▶ **EXERCISE REQUIREMENTS**: Line by line, retype the material exactly and leave each picture out.

▶ **DATA TO USE**:
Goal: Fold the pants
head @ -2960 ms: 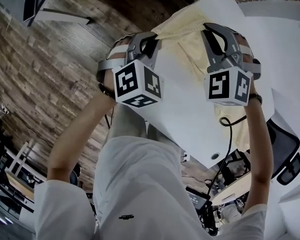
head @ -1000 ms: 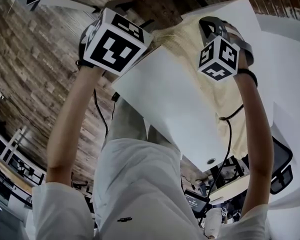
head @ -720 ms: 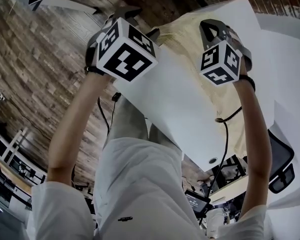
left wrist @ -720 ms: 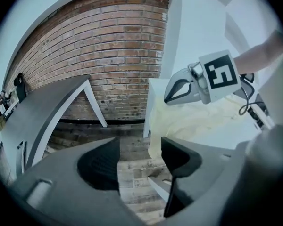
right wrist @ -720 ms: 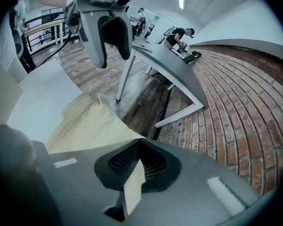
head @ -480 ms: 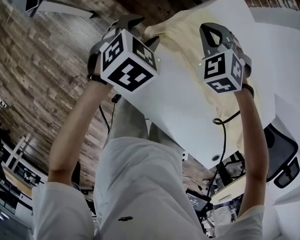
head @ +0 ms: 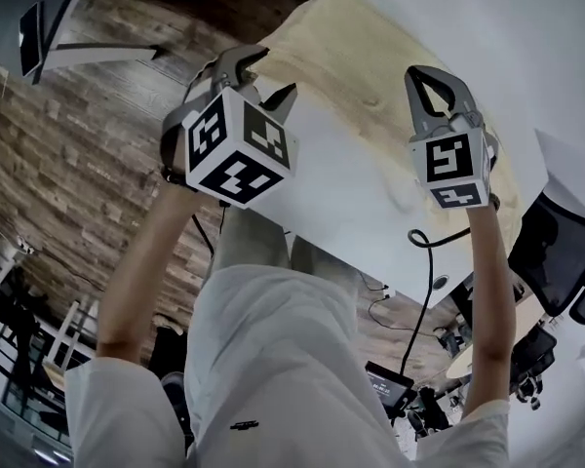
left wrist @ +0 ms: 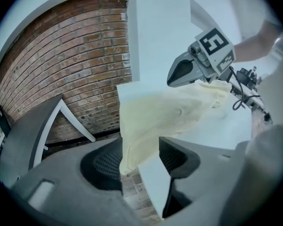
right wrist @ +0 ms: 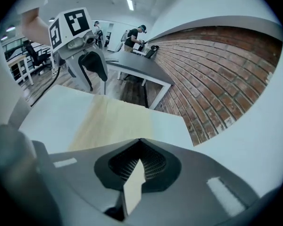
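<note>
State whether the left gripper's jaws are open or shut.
Open. On the left gripper the jaws stand apart, having just been closing. The hanging end of the pants shows between them, and no pad presses it.

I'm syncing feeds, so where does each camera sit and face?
Head view: on the head, looking down at pants on table; torso, arms, left tongs, right tongs.
Left gripper view: on left tongs, facing right tongs; jaws apart, just closing, pants edge between.
Right gripper view: on right tongs, facing left tongs; jaws shut on pants.
All share pants, table.
</note>
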`<action>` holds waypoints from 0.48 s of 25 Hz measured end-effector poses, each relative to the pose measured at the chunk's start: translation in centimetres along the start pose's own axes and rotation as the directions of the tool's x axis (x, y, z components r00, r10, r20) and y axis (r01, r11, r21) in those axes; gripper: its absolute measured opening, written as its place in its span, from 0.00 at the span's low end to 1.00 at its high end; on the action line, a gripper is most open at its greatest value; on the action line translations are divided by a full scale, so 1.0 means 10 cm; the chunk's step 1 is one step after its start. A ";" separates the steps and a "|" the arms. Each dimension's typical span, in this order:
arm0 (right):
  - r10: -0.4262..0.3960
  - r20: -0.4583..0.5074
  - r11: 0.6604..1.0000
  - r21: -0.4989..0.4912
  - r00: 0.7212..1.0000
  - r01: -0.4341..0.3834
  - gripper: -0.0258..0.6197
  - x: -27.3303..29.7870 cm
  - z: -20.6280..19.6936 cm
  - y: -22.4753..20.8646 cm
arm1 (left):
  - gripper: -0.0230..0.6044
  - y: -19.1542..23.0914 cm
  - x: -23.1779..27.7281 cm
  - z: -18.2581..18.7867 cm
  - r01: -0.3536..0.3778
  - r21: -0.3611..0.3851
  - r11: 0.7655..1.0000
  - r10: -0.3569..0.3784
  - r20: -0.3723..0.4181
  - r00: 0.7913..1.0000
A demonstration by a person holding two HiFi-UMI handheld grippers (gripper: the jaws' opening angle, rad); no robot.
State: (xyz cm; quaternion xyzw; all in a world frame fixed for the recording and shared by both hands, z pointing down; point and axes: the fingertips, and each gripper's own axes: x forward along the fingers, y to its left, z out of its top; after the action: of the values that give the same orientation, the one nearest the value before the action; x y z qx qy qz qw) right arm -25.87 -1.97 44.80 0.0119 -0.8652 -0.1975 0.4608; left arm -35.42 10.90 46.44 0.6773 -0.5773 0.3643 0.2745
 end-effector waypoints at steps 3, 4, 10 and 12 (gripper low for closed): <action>-0.041 -0.021 0.997 0.067 0.999 0.042 0.05 -0.19 -0.33 -0.09 | 0.42 -0.14 0.06 0.13 0.022 0.028 0.999 -0.023 0.004 1.000; -0.055 -0.024 0.994 0.089 0.998 0.057 0.05 -0.25 -0.43 -0.13 | 0.41 -0.18 0.08 0.18 0.026 0.038 0.999 -0.026 0.004 1.000; -0.119 -0.035 0.967 0.223 0.992 0.124 0.05 -0.57 -0.84 -0.18 | 0.29 -0.54 0.23 0.47 0.086 0.124 0.989 -0.088 0.007 0.996; -0.145 -0.033 0.952 0.269 0.989 0.148 0.05 -0.67 -0.92 -0.16 | 0.26 -0.68 0.25 0.58 0.111 0.132 0.985 -0.115 0.025 0.993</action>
State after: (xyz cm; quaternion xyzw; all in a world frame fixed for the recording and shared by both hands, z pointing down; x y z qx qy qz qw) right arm -14.95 -5.11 43.51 0.1402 -0.8777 -0.1108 0.4447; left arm -27.61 6.13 45.41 0.7313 -0.5174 0.3738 0.2404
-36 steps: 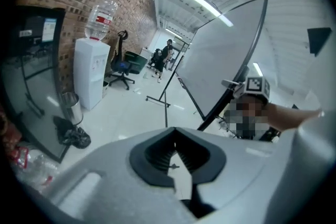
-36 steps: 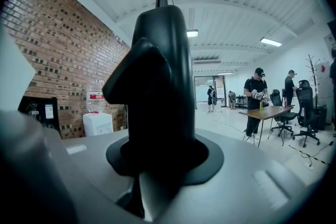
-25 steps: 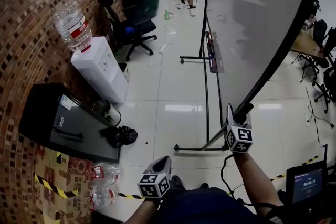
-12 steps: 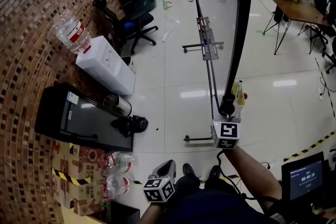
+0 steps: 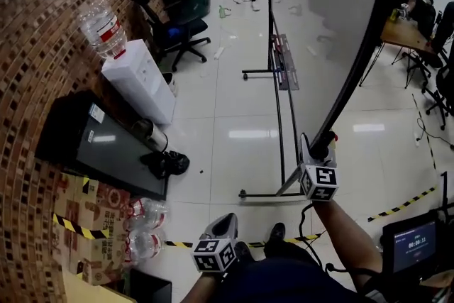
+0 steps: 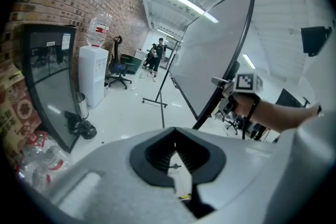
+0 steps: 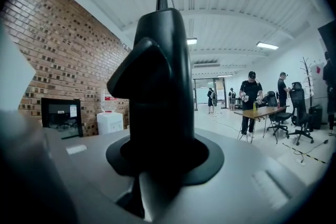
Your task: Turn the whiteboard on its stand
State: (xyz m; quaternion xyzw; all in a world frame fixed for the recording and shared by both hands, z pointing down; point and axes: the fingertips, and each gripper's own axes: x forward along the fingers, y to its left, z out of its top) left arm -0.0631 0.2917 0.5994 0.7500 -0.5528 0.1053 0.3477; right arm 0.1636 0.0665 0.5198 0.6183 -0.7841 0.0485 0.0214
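By my reading you were in the middle of the turn itself. Your right gripper [image 5: 318, 150] was clenched on the black frame [image 7: 157, 86] at the lower corner of the whiteboard [image 5: 333, 25], which hung tilted on its stand [image 5: 261, 193] with its grey face leaning over the floor [image 5: 227, 110] in front of you. Your left gripper [image 5: 223, 221] hung low near your legs, jaws drawn together on nothing, well apart from the board. The next move probably called for carrying that corner on round the pivot in one steady arc. The grip needed to be firm enough that the smooth frame did not slip, and you needed to stay clear of the stand's base bar. The free gripper could have steadied the edge if the board swung. Only the head view showed the whole layout: the stand's legs on the floor and the water cooler [image 5: 138, 85] against the brick wall [image 5: 42, 10]. The right gripper view showed what that one could not: the frame corner filling the gap between the jaws, and beyond it a worktop [image 7: 260, 111] with people [image 7: 251, 93] standing by. The left gripper view gave a side-on sight of the board's slant with your right gripper at its corner, and showed that its own jaws were empty.
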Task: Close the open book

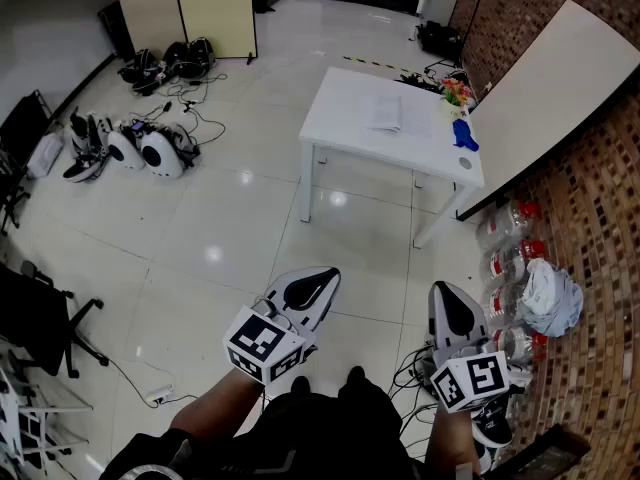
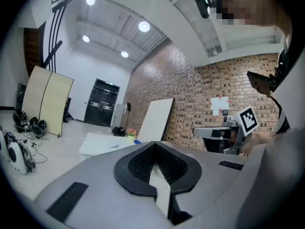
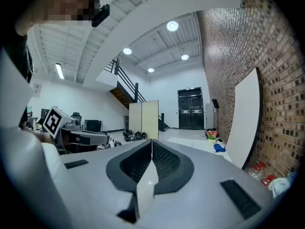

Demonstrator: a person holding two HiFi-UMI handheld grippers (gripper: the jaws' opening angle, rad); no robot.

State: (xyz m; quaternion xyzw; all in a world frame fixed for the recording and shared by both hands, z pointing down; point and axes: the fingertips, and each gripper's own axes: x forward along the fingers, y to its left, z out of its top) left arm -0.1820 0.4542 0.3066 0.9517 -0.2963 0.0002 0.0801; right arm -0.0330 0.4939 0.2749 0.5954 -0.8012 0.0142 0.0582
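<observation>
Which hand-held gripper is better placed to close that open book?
Neither yet: the left hand-held gripper and right hand-held gripper are both shut, far from the open book lying ahead between them.

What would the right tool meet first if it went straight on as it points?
Nothing close. The right tool, shut and empty, has only open floor ahead. The white table looks like the first thing roughly in line, though depth is unclear.

Left gripper (image 1: 325, 280) and right gripper (image 1: 447, 294) point forward, both closed and empty
</observation>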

▶ **RESPONSE BELOW**:
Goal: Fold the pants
head @ -2960 ms: 
head @ -1000 ms: 
head @ -720 ms: 
left wrist @ -720 ms: 
right wrist @ -720 ms: 
head @ -480 ms: 
head @ +0 ms: 
left wrist @ +0 ms: 
right wrist @ +0 ms: 
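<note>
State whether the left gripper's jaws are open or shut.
Open. On the left gripper the jaws stand apart, having just been closing. The hanging end of the pants shows between them, and no pad presses it.

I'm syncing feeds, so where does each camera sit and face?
Head view: on the head, looking down at pants on table; torso, arms, left tongs, right tongs.
Left gripper view: on left tongs, facing right tongs; jaws apart, just closing, pants edge between.
Right gripper view: on right tongs, facing left tongs; jaws shut on pants.
All share pants, table.
</note>
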`<action>` holds waypoints from 0.48 s of 25 Hz measured end-effector poses, each relative to the pose measured at the chunk's start: translation in centimetres along the start pose's own axes and rotation as the directions of the tool's x axis (x, y, z components r00, r10, r20) and y axis (r01, r11, r21) in those axes; gripper: its absolute measured opening, written as its place in its span, from 0.00 at the span's low end to 1.00 at its high end; on the action line, a gripper is most open at its greatest value; on the action line translations are divided by a full scale, so 1.0 means 10 cm; the chunk's step 1 is one step after its start. A ";" separates the steps and a "|" the arms. Each dimension's typical span, in this order:
arm0 (right):
  - r10: -0.4262..0.3960
  - r20: -0.4583..0.5074
  - r11: 0.6604..1.0000
  - r21: -0.4989..0.4912
  - r00: 0.7212..1.0000
  - r01: -0.4341..0.3834
  - gripper: -0.0258..0.6197
  - x: -27.3303..29.7870 cm
  - z: -20.6280..19.6936 cm
  - y: -22.4753..20.8646 cm
arm1 (left):
  - gripper: -0.0230..0.6044
  - y: -19.1542..23.0914 cm
  - x: -23.1779..27.7281 cm
  - z: -18.2581..18.7867 cm
  - r01: -0.3536..0.3778
  - r21: -0.3611..0.3851
  - r11: 0.7655..1.0000
  - r10: -0.3569..0.3784
  - r20: -0.3723..0.4181
  - r00: 0.7913..1.0000
A demonstration by a person holding two HiFi-UMI handheld grippers (gripper: the jaws' opening angle, rad); no robot.
State: (xyz cm; quaternion xyzw; all in a world frame fixed for the recording and shared by both hands, z pointing down; point and axes: the fingertips, and each gripper's own axes: x forward along the fingers, y to its left, z out of its top; after the action: of the values that give the same orientation, the one nearest the value before the action; x y z qx qy qz qw) right arm -25.87 -1.97 44.80 0.0119 -0.8652 -0.1975 0.4608; left arm -35.42 10.90 46.44 0.6773 -0.5773 0.3643 0.2745
 end-effector waypoints at steps 3, 4, 10 and 12 (gripper low for closed): <action>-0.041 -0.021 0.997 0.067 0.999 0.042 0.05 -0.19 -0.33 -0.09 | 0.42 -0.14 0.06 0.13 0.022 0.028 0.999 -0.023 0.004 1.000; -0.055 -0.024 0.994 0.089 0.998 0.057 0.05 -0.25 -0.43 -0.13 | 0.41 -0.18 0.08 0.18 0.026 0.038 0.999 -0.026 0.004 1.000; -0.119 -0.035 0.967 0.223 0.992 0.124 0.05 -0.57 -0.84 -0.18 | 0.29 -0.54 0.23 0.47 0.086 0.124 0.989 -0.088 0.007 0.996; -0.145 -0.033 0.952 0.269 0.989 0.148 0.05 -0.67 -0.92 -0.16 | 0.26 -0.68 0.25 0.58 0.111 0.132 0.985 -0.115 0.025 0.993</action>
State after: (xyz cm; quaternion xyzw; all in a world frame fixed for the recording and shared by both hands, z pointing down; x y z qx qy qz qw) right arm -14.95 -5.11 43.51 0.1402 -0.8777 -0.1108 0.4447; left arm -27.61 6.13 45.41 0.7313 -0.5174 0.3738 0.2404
-36 steps: 
-36 steps: 
-25 steps: 
-12 steps: 
+0 steps: 
+0 steps: 
+0 steps: 
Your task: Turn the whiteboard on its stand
State: (xyz m; quaternion xyzw; all in a world frame fixed for the recording and shared by both hands, z pointing down; point and axes: the fingertips, and each gripper's own axes: x forward along the fingers, y to its left, z out of its top) left arm -0.0631 0.2917 0.5994 0.7500 -0.5528 0.1053 0.3477; right arm 0.1636 0.0665 0.5198 0.6183 -0.7841 0.0485 0.0214
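By my reading you were in the middle of the turn itself. Your right gripper [image 5: 318, 150] was clenched on the black frame [image 7: 157, 86] at the lower corner of the whiteboard [image 5: 333, 25], which hung tilted on its stand [image 5: 261, 193] with its grey face leaning over the floor [image 5: 227, 110] in front of you. Your left gripper [image 5: 223, 221] hung low near your legs, jaws drawn together on nothing, well apart from the board. The next move probably called for carrying that corner on round the pivot in one steady arc. The grip needed to be firm enough that the smooth frame did not slip, and you needed to stay clear of the stand's base bar. The free gripper could have steadied the edge if the board swung. Only the head view showed the whole layout: the stand's legs on the floor and the water cooler [image 5: 138, 85] against the brick wall [image 5: 42, 10]. The right gripper view showed what that one could not: the frame corner filling the gap between the jaws, and beyond it a worktop [image 7: 260, 111] with people [image 7: 251, 93] standing by. The left gripper view gave a side-on sight of the board's slant with your right gripper at its corner, and showed that its own jaws were empty.
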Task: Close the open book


Demonstrator: a person holding two HiFi-UMI handheld grippers (gripper: the jaws' opening angle, rad); no robot.

State: (xyz m; quaternion xyzw; all in a world frame fixed for the recording and shared by both hands, z pointing down; point and axes: the fingertips, and each gripper's own axes: x forward along the fingers, y to its left, z out of its top) left arm -0.1820 0.4542 0.3066 0.9517 -0.2963 0.0002 0.0801; right arm -0.0330 0.4939 0.2749 0.5954 -0.8012 0.0142 0.0582
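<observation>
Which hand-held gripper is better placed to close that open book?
Neither yet: the left hand-held gripper and right hand-held gripper are both shut, far from the open book lying ahead between them.

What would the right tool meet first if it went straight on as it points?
Nothing close. The right tool, shut and empty, has only open floor ahead. The white table looks like the first thing roughly in line, though depth is unclear.

Left gripper (image 1: 325, 280) and right gripper (image 1: 447, 294) point forward, both closed and empty
</observation>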

No more work is needed on this exercise.